* **PROBLEM DETAILS**:
Without the pictures, can you quote each line below exactly?
++++++++
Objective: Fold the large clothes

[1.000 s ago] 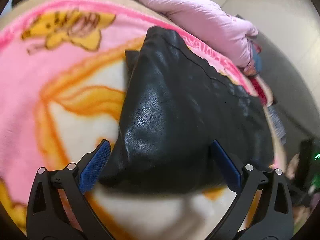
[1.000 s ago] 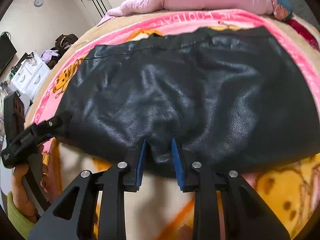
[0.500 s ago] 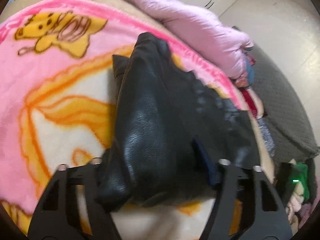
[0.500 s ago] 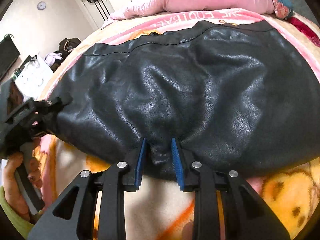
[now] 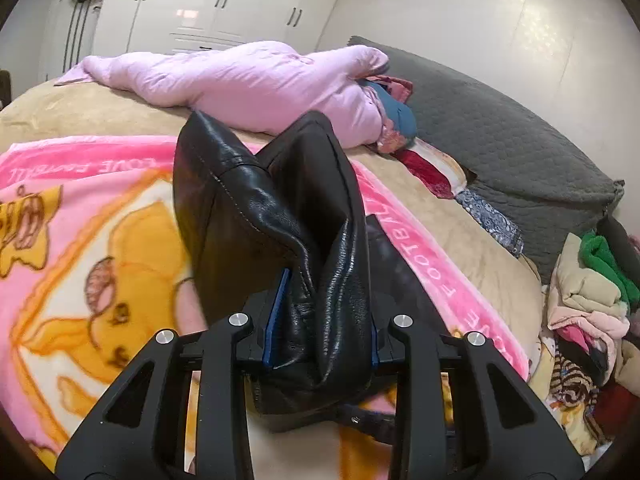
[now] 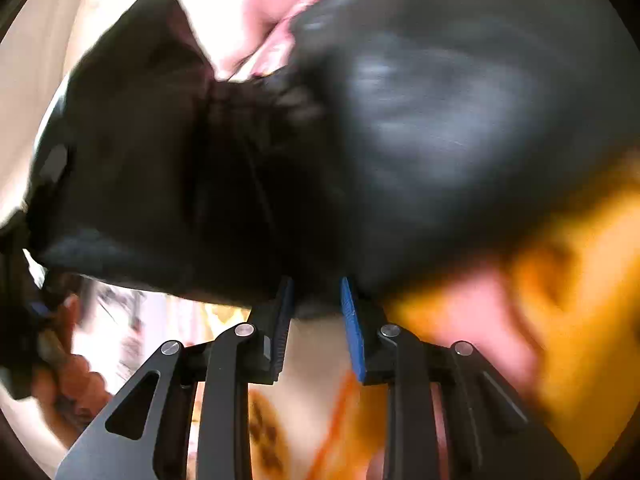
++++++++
* **ANSWER BOX**:
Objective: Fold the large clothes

[1.000 s ago] 
[1.000 s ago] 
[0.500 s ago] 
[0.500 s ago] 
[now] 
[now] 

What precedes this is the full answer.